--- The task ---
Take the data below and copy exactly the lines starting at the one with "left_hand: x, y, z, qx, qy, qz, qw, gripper" and finishing at the one with "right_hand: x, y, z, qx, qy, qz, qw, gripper", both included.
Segment Start: Data provided
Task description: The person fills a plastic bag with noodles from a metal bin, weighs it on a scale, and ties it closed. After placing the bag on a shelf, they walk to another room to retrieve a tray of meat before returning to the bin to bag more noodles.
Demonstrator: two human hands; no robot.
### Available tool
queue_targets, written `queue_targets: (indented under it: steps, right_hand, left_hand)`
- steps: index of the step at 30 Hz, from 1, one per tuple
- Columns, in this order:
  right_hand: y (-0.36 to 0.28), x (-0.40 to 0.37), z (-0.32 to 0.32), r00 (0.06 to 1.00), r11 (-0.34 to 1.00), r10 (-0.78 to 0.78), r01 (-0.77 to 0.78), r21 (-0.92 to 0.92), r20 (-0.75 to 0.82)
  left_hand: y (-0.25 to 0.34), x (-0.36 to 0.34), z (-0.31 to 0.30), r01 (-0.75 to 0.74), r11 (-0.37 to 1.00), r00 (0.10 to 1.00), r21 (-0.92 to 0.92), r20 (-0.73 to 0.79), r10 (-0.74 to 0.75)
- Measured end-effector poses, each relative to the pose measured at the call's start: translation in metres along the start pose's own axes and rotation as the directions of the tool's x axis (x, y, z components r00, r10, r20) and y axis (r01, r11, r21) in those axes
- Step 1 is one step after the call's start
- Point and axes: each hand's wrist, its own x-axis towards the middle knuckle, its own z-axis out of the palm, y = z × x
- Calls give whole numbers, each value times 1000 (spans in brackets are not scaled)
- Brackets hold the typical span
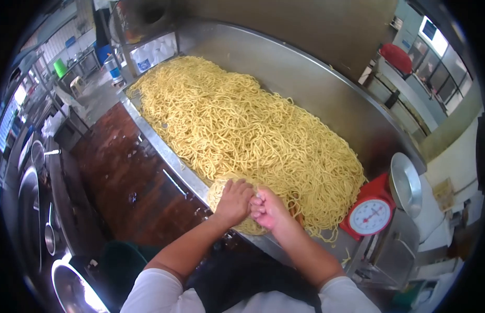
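A large heap of yellow noodles (237, 120) lies in a long metal tray (164, 146). At its near edge sits a clear plastic bag of noodles (217, 192), partly covered by my hands. My left hand (235, 202) lies over the bag with its fingers bent and closed on the plastic. Right beside it, my right hand (268, 208) is closed in a pinch at what looks like the gathered top of the bag. The two hands touch at the fingertips. Most of the bag's lower part is hidden under my hands and wrists.
A red dial scale (370, 215) with a round metal pan (405, 182) stands to the right of the noodles. Along the back rises a tall metal wall (315, 88). Wet reddish floor (122, 172) shows on the left, with a metal bowl (78, 287) at lower left.
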Motion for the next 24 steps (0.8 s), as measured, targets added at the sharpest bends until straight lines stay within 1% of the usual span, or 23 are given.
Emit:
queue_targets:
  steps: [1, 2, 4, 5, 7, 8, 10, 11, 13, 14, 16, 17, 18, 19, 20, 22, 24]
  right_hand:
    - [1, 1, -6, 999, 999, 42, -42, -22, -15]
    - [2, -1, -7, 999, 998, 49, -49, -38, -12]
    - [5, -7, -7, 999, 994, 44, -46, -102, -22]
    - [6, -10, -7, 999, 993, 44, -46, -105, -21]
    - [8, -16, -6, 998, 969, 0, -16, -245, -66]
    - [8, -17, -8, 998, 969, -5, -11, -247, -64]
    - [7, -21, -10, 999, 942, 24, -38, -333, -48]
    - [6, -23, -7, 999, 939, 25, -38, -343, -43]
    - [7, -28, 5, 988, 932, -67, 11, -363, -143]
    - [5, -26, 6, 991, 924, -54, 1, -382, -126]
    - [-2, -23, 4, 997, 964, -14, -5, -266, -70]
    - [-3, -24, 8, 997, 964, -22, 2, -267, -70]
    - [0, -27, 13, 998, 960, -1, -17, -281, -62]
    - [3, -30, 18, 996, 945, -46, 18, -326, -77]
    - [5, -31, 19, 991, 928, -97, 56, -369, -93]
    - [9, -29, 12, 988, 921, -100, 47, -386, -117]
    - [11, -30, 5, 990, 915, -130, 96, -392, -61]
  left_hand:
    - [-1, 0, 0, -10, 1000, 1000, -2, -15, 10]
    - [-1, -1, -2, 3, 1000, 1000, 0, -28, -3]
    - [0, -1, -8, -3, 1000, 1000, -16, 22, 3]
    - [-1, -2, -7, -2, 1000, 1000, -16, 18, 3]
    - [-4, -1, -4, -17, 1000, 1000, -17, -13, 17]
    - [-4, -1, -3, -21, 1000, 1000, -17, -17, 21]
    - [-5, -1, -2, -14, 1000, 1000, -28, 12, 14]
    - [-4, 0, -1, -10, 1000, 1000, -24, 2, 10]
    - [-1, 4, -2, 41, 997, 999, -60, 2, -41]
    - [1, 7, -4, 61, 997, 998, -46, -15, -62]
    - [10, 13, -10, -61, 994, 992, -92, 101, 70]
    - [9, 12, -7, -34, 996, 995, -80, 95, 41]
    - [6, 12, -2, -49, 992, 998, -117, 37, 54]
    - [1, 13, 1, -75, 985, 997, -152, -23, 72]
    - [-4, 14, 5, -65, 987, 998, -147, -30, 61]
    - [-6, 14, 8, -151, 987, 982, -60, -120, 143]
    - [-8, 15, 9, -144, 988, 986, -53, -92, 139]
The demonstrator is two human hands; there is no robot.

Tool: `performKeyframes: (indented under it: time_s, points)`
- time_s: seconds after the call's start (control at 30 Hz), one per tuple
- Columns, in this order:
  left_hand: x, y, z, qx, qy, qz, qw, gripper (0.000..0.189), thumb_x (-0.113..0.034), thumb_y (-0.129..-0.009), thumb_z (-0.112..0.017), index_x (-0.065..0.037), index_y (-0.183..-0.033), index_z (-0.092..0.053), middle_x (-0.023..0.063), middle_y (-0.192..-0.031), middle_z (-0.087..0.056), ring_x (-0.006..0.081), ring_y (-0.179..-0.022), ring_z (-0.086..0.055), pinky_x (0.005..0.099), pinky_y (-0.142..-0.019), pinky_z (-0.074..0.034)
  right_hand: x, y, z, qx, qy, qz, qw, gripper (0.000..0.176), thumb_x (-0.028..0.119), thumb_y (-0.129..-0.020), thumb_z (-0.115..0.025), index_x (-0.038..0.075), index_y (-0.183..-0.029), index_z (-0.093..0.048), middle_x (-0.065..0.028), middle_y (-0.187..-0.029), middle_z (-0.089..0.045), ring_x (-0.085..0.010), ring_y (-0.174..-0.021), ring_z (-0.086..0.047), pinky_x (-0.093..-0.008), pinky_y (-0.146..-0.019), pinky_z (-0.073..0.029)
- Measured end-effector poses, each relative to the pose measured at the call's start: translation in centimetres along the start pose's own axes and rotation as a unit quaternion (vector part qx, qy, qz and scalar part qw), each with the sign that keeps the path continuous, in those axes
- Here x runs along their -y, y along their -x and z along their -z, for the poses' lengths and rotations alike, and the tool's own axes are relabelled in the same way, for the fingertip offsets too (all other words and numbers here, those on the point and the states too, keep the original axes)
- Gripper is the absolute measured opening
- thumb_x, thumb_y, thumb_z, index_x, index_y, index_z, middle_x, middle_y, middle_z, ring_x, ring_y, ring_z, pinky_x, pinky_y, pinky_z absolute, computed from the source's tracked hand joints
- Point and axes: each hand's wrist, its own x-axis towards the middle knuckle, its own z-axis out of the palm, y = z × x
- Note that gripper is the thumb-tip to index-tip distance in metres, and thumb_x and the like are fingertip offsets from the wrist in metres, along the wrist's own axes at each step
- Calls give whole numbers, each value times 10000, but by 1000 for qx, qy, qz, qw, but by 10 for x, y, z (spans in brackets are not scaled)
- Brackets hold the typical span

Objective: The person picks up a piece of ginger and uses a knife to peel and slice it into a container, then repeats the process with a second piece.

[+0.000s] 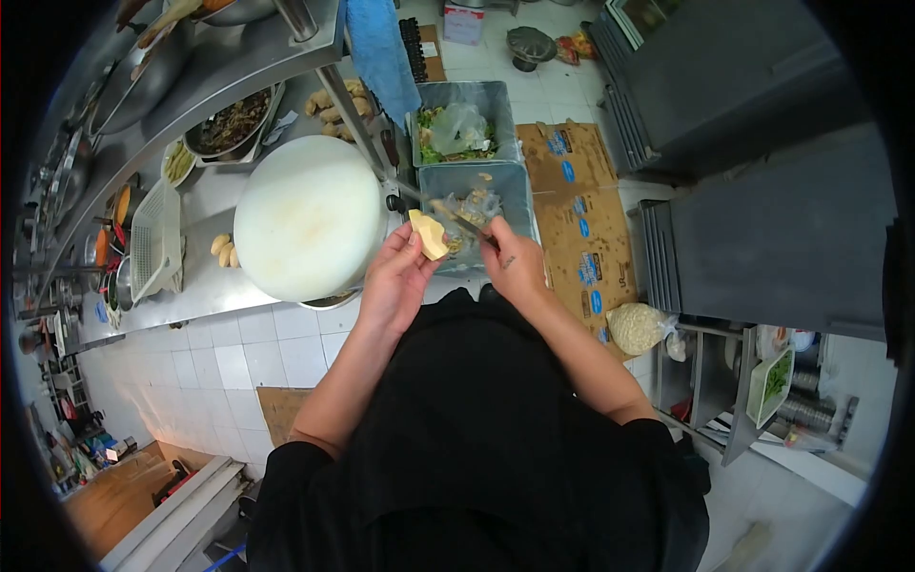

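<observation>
My left hand (396,274) pinches a pale yellow, peeled piece of ginger (428,234) between thumb and fingers. In my right hand (516,265) is a knife (467,225), its blade pointing up and left, apart from the ginger. Both hands are at the near end of a grey bin (522,205) that holds scraps and clear plastic. To the left, a thick round white cutting board (305,214) rests on the steel table (205,300). Several peeled ginger pieces (225,252) lie at the board's left side, and unpeeled ginger (338,107) is heaped beyond it.
A second bin (510,119) with green scraps stands behind the first. Flattened cardboard (581,238) covers the floor on the right, with a plastic bag of pale pieces (637,329) on it. A steel shelf post (353,119) and blue towel (381,57) are near the bins.
</observation>
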Motion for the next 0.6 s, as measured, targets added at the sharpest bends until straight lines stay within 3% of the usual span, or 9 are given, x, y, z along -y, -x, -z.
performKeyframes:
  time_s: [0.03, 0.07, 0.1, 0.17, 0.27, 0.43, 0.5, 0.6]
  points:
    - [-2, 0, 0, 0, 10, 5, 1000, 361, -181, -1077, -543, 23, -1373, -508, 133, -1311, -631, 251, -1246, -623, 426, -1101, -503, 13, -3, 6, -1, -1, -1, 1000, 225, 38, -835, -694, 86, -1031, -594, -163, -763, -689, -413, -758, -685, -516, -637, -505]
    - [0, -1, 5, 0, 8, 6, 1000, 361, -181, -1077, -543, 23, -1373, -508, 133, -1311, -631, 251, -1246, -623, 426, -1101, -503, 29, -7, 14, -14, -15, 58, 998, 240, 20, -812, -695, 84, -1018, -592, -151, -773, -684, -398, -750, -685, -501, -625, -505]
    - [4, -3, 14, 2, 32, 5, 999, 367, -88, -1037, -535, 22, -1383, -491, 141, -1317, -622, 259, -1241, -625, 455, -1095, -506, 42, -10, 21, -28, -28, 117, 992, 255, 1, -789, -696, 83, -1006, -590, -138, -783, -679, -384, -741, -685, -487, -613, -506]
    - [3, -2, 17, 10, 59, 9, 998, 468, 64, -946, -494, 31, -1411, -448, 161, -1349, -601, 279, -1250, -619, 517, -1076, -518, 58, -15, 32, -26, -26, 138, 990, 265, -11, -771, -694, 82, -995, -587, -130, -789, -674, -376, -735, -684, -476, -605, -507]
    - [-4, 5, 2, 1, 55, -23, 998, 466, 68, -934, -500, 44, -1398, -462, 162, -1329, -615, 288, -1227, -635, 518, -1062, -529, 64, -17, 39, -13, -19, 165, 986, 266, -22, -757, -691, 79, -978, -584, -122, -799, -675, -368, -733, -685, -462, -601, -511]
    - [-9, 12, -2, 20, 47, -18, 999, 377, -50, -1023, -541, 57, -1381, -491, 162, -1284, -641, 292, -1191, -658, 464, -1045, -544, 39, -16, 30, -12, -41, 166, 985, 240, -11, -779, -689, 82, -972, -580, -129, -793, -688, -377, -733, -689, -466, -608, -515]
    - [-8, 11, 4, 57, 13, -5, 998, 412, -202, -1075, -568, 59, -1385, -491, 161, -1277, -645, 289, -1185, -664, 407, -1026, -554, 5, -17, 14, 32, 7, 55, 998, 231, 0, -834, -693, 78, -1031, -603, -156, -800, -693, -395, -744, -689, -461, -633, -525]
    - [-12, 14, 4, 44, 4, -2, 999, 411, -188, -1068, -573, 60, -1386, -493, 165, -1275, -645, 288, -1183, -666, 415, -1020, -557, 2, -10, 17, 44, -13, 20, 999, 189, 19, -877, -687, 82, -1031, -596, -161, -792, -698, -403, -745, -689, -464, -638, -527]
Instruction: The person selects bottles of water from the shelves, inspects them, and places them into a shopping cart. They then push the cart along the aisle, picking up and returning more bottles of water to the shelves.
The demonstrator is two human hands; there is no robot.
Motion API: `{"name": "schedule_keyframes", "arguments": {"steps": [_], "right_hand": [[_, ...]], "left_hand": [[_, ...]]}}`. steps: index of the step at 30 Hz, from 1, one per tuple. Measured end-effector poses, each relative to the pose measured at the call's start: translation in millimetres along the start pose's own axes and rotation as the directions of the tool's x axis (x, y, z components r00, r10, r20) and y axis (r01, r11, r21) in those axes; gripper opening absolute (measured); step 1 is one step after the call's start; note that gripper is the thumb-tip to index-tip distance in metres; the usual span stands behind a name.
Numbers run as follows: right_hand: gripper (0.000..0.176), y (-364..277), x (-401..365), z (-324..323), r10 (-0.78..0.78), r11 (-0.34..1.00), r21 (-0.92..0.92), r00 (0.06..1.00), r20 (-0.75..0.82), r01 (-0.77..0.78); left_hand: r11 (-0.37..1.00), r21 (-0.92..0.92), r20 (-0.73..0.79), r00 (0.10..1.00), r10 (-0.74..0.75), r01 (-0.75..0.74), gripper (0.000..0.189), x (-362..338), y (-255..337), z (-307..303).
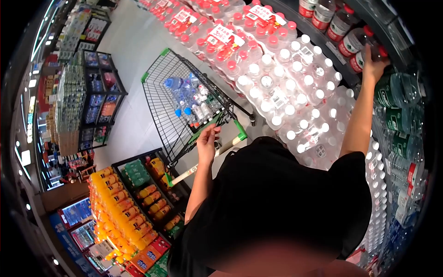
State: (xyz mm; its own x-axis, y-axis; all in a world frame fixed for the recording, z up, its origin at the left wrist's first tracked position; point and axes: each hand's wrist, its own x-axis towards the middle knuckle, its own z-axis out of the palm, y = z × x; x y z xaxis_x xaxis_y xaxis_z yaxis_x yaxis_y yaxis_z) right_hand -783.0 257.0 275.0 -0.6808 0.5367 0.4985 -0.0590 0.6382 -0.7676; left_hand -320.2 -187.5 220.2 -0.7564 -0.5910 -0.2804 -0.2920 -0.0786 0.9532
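Observation:
My right hand (374, 67) reaches up to the shelf at the upper right, its fingers closed around a red-capped bottle (357, 62) with a red and white label. Other bottles of the same kind (338, 27) stand beside it on that shelf. My left hand (207, 140) is raised above the cart handle (207, 161), fingers curled together, with nothing that I can make out in them. Just beyond it is a wire shopping cart (161, 101) with green corners, holding several bottles (184, 97), some with blue caps.
Shrink-wrapped packs of white-capped bottles (290, 87) and red-capped bottles (221, 39) are stacked between cart and shelf. Large green-labelled bottles (397, 115) line the right. Orange drinks (120, 207) stand at the lower left, a display rack (99, 92) at the upper left.

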Motion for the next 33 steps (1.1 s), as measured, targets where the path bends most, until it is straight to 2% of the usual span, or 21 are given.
{"name": "schedule_keyframes", "arguments": {"steps": [1,2,3,4,6,10,11,12,14,15,16,19,21,22,24,26,27,28,30,32,33], "right_hand": [[0.084,-26.1,-17.6,-3.9,-0.174,0.911,0.362,0.98,-0.097,0.198],[0.077,-10.9,-6.0,-8.0,-0.375,0.858,0.375,0.927,-0.009,0.351],[0.073,-38.9,-29.9,-17.0,-0.326,0.886,0.292,0.932,-0.159,0.36],[0.068,-36.1,-41.6,-19.3,-0.427,0.9,-0.061,0.85,-0.308,0.431],[0.057,-43.5,-69.9,-27.6,-0.417,0.904,-0.064,0.836,-0.358,0.423],[0.019,-66.8,-134.8,-31.4,-0.23,0.836,0.461,0.953,-0.198,0.297],[0.015,-66.6,-150.3,-32.7,-0.183,0.839,0.516,0.983,-0.029,0.172],[0.016,-70.8,-166.6,-30.5,-0.187,0.874,0.466,0.981,0.056,0.14],[0.016,-85.7,-207.6,-23.4,-0.177,0.884,0.465,0.957,0.231,0.051],[0.017,-103.0,-230.7,-22.9,-0.208,0.887,0.459,0.926,0.313,0.044],[0.018,-119.5,-254.7,-24.0,-0.186,0.887,0.46,0.88,0.437,-0.041],[0.02,-155.2,-323.7,-23.5,-0.27,0.897,0.437,0.699,0.663,-0.068],[0.025,-178.6,-367.8,-26.9,-0.361,0.894,0.448,0.596,0.717,0.002],[0.03,-176.9,-391.0,-20.7,-0.374,0.884,0.465,0.543,0.752,-0.036],[0.033,-173.9,-432.4,-19.8,-0.566,0.822,0.522,0.431,0.703,0.229],[0.035,-186.5,-474.9,-35.5,-0.535,0.845,0.495,0.344,0.772,0.203],[0.036,-188.9,-494.5,-45.0,-0.512,0.859,0.475,0.303,0.803,0.193],[0.033,-180.1,-514.8,-47.1,-0.541,0.838,0.486,0.266,0.798,0.247],[0.026,-159.6,-545.7,-57.7,-0.494,0.847,0.429,0.168,0.853,0.313],[0.023,-161.5,-562.6,-76.2,-0.626,0.733,0.531,0.119,0.77,0.425],[0.024,-166.2,-569.0,-80.9,-0.685,0.668,0.573,0.091,0.723,0.475]], "left_hand": [[0.996,0.07,0.002,0.999,0.052,-0.052,0.035,0.4,-7.4,-7.9],[0.985,0.14,0.014,0.995,0.103,-0.104,0.044,1.3,-14.6,-15.9],[0.98,0.19,0.018,0.998,0.059,-0.061,0.056,0.7,-13.1,-23.0],[0.958,0.277,-0.001,0.997,0.074,-0.071,0.055,2.2,-18.7,-31.1],[0.891,0.446,-0.021,0.994,0.109,-0.088,0.055,7.6,-35.1,-48.0],[0.615,0.774,0.012,0.975,0.221,-0.15,0.043,23.1,-68.0,-90.6],[0.504,0.862,0.001,0.994,0.11,-0.056,0.043,22.2,-71.5,-98.8],[0.378,0.924,0.048,0.999,0.015,-0.05,0.047,25.5,-80.3,-108.9],[0.283,0.957,0.133,0.966,-0.221,-0.067,0.053,30.8,-75.2,-115.8],[0.189,0.97,0.184,0.968,-0.171,-0.151,0.058,32.8,-88.4,-117.9],[0.175,0.964,0.22,0.97,-0.1,-0.201,0.058,35.1,-99.4,-121.2],[0.244,0.932,0.326,0.913,-0.245,-0.267,0.069,49.3,-101.8,-135.0],[0.301,0.908,0.374,0.889,-0.265,-0.292,0.073,57.6,-107.3,-148.4],[0.367,0.883,0.412,0.859,-0.303,-0.294,0.08,67.7,-114.5,-158.4],[0.622,0.769,0.43,0.84,-0.332,-0.147,0.084,89.8,-145.8,-186.7],[0.723,0.69,0.416,0.838,-0.353,-0.038,0.079,111.1,-154.6,-208.8],[0.749,0.662,0.315,0.893,-0.321,0.036,0.075,111.3,-148.2,-217.4],[0.745,0.667,0.258,0.932,-0.254,0.018,0.074,110.0,-141.2,-227.6],[0.565,0.825,0.149,0.965,-0.218,0.0,0.073,95.4,-133.1,-252.2],[0.517,0.834,0.09,0.877,-0.472,0.192,0.069,109.6,-153.6,-277.2],[0.521,0.842,0.131,0.88,-0.456,0.144,0.068,116.2,-161.5,-284.2]]}}
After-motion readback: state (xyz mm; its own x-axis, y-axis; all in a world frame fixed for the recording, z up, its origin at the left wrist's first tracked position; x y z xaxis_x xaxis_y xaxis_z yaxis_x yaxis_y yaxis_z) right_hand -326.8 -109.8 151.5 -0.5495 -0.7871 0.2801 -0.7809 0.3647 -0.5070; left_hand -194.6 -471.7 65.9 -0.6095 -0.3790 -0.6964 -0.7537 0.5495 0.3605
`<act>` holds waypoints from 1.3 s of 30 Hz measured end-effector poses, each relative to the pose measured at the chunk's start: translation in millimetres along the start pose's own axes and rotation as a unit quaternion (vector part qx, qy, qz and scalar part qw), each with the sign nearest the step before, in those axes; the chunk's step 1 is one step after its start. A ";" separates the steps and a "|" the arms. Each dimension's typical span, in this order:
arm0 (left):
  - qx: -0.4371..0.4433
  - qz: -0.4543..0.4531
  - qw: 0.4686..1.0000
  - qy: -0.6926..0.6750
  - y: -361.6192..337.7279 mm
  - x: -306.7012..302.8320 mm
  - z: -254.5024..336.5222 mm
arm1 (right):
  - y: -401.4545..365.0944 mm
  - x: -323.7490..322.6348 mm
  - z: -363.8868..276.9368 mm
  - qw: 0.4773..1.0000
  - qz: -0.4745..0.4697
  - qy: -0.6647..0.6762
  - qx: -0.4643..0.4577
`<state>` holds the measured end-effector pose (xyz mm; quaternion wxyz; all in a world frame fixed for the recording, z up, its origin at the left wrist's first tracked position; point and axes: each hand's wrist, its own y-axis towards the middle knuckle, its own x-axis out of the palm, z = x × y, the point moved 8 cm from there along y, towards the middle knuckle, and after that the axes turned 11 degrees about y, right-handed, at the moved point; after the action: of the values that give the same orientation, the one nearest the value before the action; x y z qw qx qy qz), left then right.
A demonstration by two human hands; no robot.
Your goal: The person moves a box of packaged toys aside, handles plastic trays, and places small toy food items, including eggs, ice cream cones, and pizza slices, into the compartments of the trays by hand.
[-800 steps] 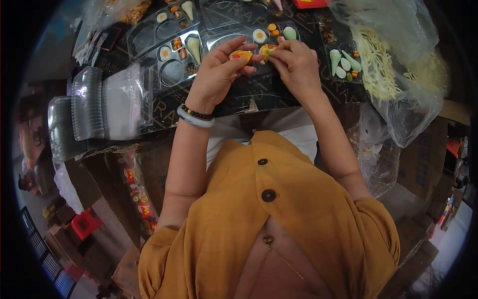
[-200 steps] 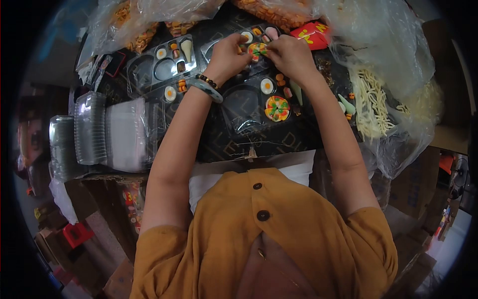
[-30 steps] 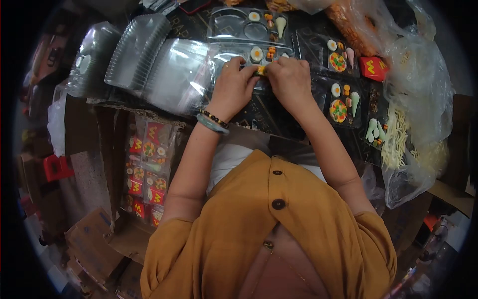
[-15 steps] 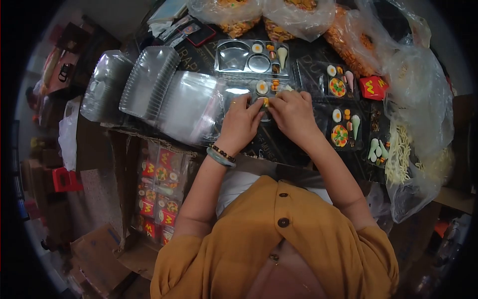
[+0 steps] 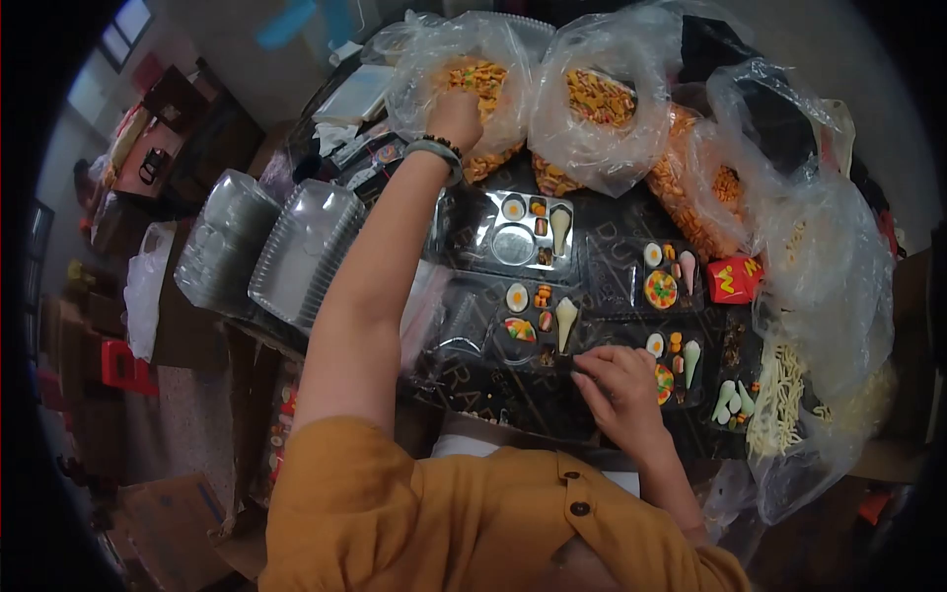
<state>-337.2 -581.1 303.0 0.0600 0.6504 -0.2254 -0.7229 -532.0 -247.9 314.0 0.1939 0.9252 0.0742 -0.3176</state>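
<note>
My left hand (image 5: 456,120) reaches into the mouth of a clear plastic bag (image 5: 513,74) filled with small orange and yellow toy food pieces (image 5: 480,81); its fingers are hidden among them. My right hand (image 5: 621,390) hovers beside the near clear plastic tray (image 5: 464,340), thumb and forefinger slightly apart, with nothing visible between them. This tray holds a toy fried egg (image 5: 517,297), small burgers (image 5: 543,295), a pizza piece (image 5: 519,329) in the round recess, and a toy ice cream cone (image 5: 565,324).
Another partly filled tray (image 5: 473,259) lies behind. Two filled trays sit at right, near a red carton (image 5: 735,281). Stacked clear lids (image 5: 308,252) stand at left. More bags (image 5: 600,109) line the back, and pale strips (image 5: 776,400) spill at right.
My left hand has left the near tray and gone up and left into the bag. My right hand has drawn back to the tray's right. The view has tilted upward.
</note>
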 end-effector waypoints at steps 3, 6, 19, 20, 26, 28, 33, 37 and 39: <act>0.003 -0.157 0.986 0.049 35.1 37.4 -7.4 | -1.2 -4.0 10.1 0.999 -0.015 0.028 0.024; -0.059 -0.138 0.988 -0.038 58.0 28.5 -13.2 | -1.0 -12.3 19.9 0.998 -0.019 0.037 0.038; -0.226 -0.255 0.940 0.005 69.1 69.7 -57.4 | -1.4 -27.4 45.4 0.994 -0.011 0.034 0.104; -0.233 -0.213 0.949 0.011 71.4 71.7 -63.9 | -1.1 -26.1 44.2 0.994 -0.019 0.042 0.097; -0.197 -0.107 0.974 -0.030 86.0 81.3 -61.2 | -1.5 -21.5 48.4 0.990 -0.031 0.049 0.128; -0.185 -0.118 0.974 -0.062 91.9 90.6 -51.7 | 20.9 -21.5 13.0 0.989 -0.036 0.072 0.122; -0.031 -0.173 0.975 0.133 80.2 48.7 -10.3 | 24.2 -20.5 -0.6 0.992 -0.030 0.090 0.086; -0.058 -0.075 0.992 0.084 62.4 -2.7 -8.7 | 6.2 -19.4 19.2 0.993 -0.021 0.087 0.072; -0.110 -0.037 0.993 0.011 73.7 25.5 -31.2 | 15.6 -23.3 -11.5 0.995 -0.024 0.059 0.072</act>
<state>-325.9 -664.2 307.9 0.1066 0.6557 -0.1194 -0.7378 -539.9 -257.8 341.6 0.1141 0.9518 0.0845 -0.2720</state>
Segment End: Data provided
--- Output of the task ---
  left_hand: x, y, z, qx, qy, qz, qw, gripper (0.000..0.189), thumb_x (-0.113..0.034), thumb_y (-0.129..-0.009), thumb_z (-0.112..0.017), index_x (-0.065..0.037), index_y (-0.183..-0.033), index_z (-0.092..0.053), middle_x (-0.023..0.063), middle_y (-0.192..-0.031), middle_z (-0.087..0.056), ring_x (-0.006..0.081), ring_y (-0.179..-0.022), ring_z (-0.086..0.055), pinky_x (0.005..0.099), pinky_y (-0.142..-0.019), pinky_z (-0.074..0.034)
  right_hand: x, y, z, qx, qy, qz, qw, gripper (0.000..0.176), thumb_x (-0.028..0.119), thumb_y (-0.129..-0.020), thumb_z (-0.115..0.025), index_x (-0.038..0.075), index_y (-0.183..-0.029), index_z (-0.093..0.048), middle_x (-0.065..0.028), middle_y (-0.187..-0.029), middle_z (-0.089..0.045), ring_x (-0.085..0.010), ring_y (-0.174..-0.021), ring_z (-0.086..0.047), pinky_x (-0.093..-0.008), pinky_y (-0.146..-0.019), pinky_z (-0.073..0.029)

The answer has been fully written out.